One of the most interesting transitions in the world of commercial Bombay cinema over the past few years has been the experimentation with low-budget and offbeat films. While lavish nationalist-diasporic films that the likes of Karan Johar, Yash Chopra, and Subhash Ghai churn out are the ones that seem to define “Bollywood,” especially for viewers and critics outside India, films like Omkara, Dor, and Johnny Gaddar have drawn audiences, critical acclaim and, importantly, made money at the box office. To be sure, films like these would have been unimaginable in the commercial sector a decade ago.
Writing in the Mint (link), Gouri Shah takes stock of this development and argues that these low-budget films have succeeded primarily because of the shift from single-screen to multiplex theatres as the mode of exhibition in urban India (and to a lesser extent, in smaller cities and towns). Shah also writes that recent successes have prompted large production houses to set up separate divisions to focus exclusively on low-budget films with new talent across the board.
Subhash Ghai’s Mukta Arts Ltd has set up two divisions—Mukta Searchlight Films, which handles small budget films, and Malpix Films, which will launch its first Marathi film, Kaande Pohe, soon. UTV Motion Pictures Plc. has Spot Boy Motion Pictures and UTV Classics, while Percept Picture Co. recently set up Cause Cinema, which will look at projects with socially relevant themes as well as corporate films. Yash Raj Films Pvt. Ltd is also planning to set up a separate division that will focus on small budget projects or independent films, according to people in the industry familiar with the developments.

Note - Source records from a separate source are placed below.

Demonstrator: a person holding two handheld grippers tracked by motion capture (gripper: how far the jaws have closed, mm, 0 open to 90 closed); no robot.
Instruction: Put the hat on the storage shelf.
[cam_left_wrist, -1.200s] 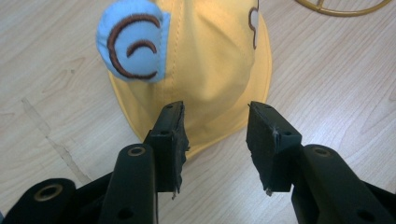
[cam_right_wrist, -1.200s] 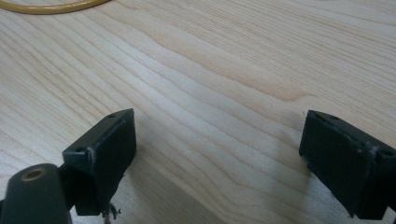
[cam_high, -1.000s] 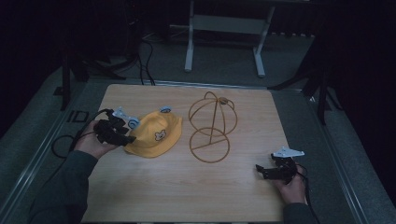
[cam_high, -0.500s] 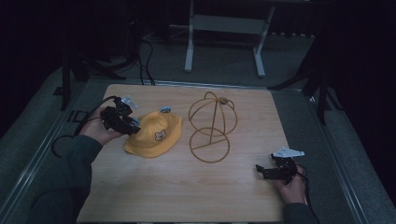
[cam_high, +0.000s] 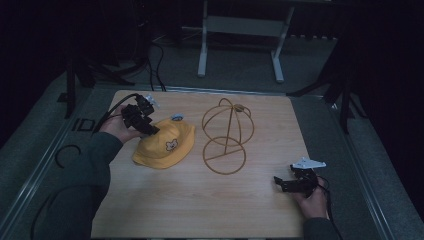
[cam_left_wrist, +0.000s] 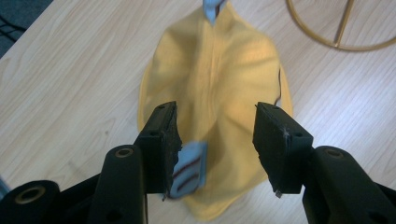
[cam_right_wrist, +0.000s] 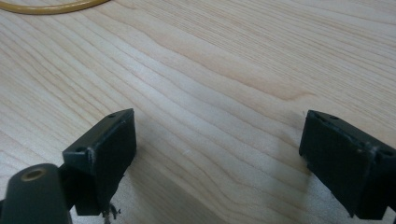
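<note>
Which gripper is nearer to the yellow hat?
Left. The left gripper is at the far left edge of the hat, its jaws open over it. The right gripper is far away, by the table's near right edge.

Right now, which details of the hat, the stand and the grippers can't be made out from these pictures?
- Hat emblem: too small in the high view; blurred in the left gripper view.
- Hat's rear brim: behind the left gripper, high view.
- Wire stand: cropped by the top edge, left gripper view.
- Blue tab: partly behind a jaw.
</note>
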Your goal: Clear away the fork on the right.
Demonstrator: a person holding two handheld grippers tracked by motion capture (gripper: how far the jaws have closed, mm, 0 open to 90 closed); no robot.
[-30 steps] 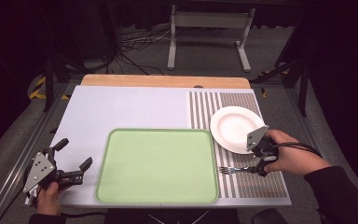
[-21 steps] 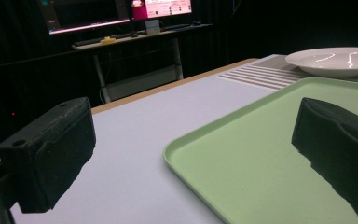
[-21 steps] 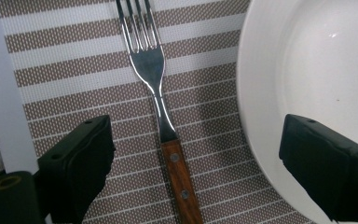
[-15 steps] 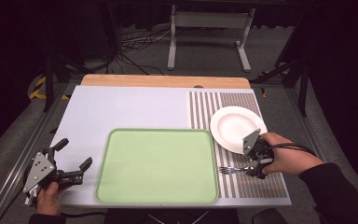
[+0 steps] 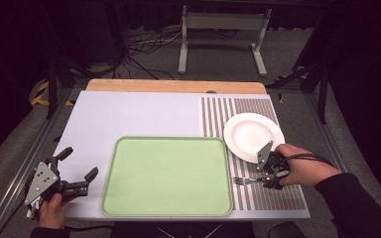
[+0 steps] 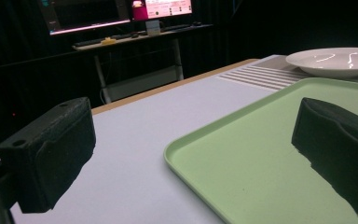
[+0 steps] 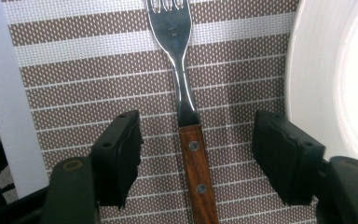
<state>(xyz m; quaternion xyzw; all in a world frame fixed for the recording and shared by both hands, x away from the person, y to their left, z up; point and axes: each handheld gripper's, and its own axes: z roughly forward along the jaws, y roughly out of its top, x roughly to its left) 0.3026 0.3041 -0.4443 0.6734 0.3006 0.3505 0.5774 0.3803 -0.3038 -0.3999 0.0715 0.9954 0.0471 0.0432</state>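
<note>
On the striped placemat (image 5: 258, 196) my right gripper (image 7: 193, 154), jaws just closing, straddles the ungrasped fork (image 7: 182, 93); left gripper (image 5: 77, 168) idles open; pickup pending.

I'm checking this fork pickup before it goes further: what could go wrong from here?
1. The right gripper has just been closing, its jaws either side of the wooden-handled steel fork but not touching it. The fork lies flat on the striped brown placemat, so the pads may slide over the thin handle.
2. The white round plate lies close beside one jaw; a sideways lift might knock it.
</note>
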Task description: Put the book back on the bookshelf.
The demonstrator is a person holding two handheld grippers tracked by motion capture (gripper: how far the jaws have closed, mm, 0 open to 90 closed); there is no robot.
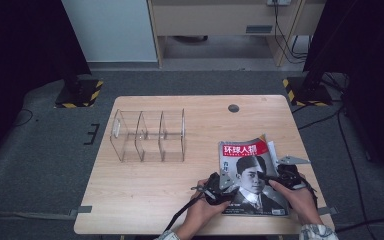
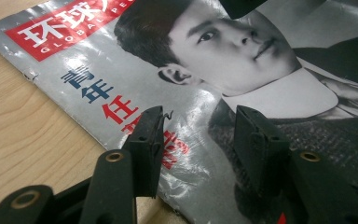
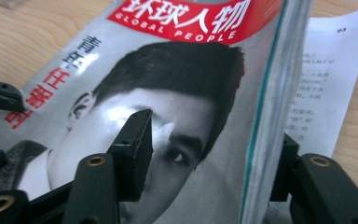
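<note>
Magazine [image 1: 250,177] lies flat at the near right part of the table [image 1: 145,190], cover up, red title band at the far end.

Left gripper [image 1: 223,187] sits on the magazine's left edge. In the left gripper view [image 2: 198,135] my jaws stand apart over the cover, glossy paper visible between them, tips at or just above the sheet; can't tell if they touch. Nothing pinched.

Right gripper [image 1: 275,176] is at the magazine's right edge. Right gripper view [image 3: 209,144] shows what the high view doesn't: one jaw lies over the cover, the other sits beyond the page stack's edge, so the edge runs between them. Jaws spread, not pressing that I can see. That view also shows a loose printed page [image 3: 326,79] sticking out from under the magazine.

The high view alone shows the clear divided organizer [image 1: 149,135], well apart at far left.
</note>
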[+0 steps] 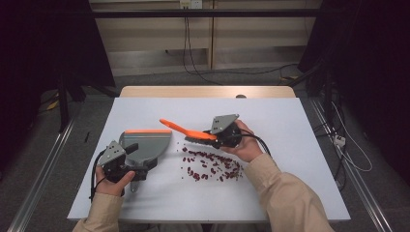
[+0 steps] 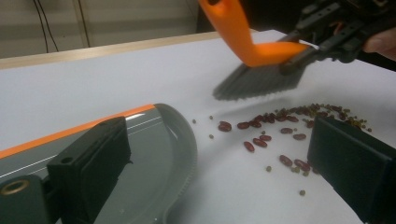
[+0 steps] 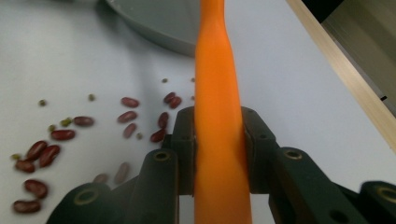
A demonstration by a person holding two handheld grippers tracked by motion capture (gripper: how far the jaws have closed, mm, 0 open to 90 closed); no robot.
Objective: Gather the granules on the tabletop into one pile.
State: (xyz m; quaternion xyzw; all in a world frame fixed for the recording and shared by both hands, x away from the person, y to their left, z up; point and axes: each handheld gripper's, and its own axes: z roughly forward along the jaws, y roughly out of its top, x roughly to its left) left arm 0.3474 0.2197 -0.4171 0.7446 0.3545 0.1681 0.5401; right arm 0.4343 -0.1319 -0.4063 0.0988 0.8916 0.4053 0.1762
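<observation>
Orange brush (image 3: 218, 116) clamped in right gripper (image 3: 218, 154), left gripper (image 1: 126, 166) gripping dustpan (image 1: 145, 145) (high view), green specks (image 2: 302, 192) close-up.

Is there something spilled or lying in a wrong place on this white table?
Yes. Dark red beans and a few small green ones lie scattered loose on the white table, right of the grey dustpan with an orange edge. The right gripper holds an orange-handled brush above them.
</observation>
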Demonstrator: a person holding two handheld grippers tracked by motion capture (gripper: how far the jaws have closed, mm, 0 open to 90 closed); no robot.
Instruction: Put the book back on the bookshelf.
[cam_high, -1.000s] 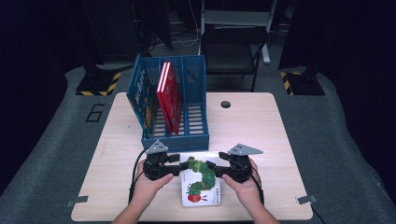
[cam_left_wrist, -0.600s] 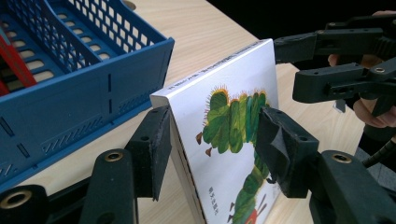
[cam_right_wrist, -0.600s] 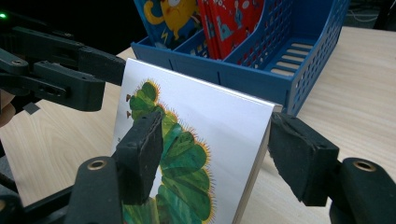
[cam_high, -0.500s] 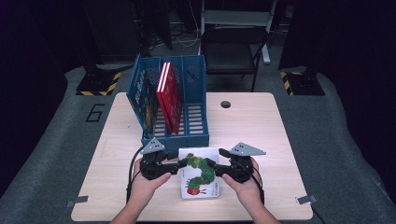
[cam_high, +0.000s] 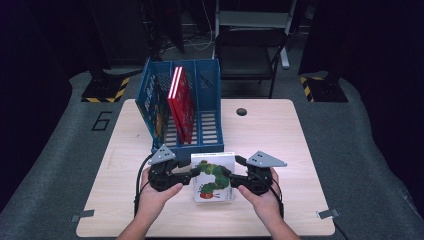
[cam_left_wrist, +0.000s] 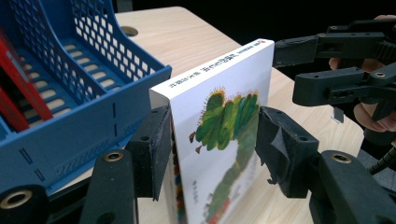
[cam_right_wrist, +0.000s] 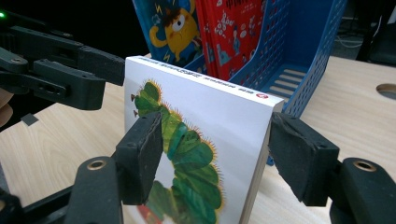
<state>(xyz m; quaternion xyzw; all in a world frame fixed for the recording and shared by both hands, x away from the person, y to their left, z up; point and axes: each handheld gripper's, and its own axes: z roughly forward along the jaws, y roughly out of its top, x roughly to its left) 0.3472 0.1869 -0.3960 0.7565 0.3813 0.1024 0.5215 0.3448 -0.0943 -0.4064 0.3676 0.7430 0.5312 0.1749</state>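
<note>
While high view hides it, caterpillar book (cam_right_wrist: 205, 140) spine text shows in right gripper view.

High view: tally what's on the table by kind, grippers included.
Books: 3, caterpillar book, blue book, red book (the red may be two)
Rack: 1
Grippers: 2, left gripper, right gripper
Total: 6
</note>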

I agree, for the most part, that this is very much a “multiplex effect.” As Aparna Sharma explained in her Seminar piece, in addition to flexible scheduling that allows multiplexes to accomodate films of varying lengths, low budget films are lucrative for a multiplex because the number of viewers they bring in translates into “a greater, more competitive marginal value” (more here).
At the same time, it is difficult to overlook the fact that an “indie” filmmaker has little hope of getting his/her film into a multiplex unless s/he is working with a large banner like UTV, Mukta Arts, or Yashraj Films. My Brother Nikhil (Onir, 2005), the film that, in many ways, started this trend, would not have worked without Karan Johar and Aditya Chopra’s patronage. To get a sense of how critical this patronage is, all you have to do is take a quick look at the films that NFDC, the government of India enterprise that defines “good cinema,” has produced over the past few years – not only are they predominantly in regional languages like Marathi, Kannada, and Tamil, none of them made it into a multiplex.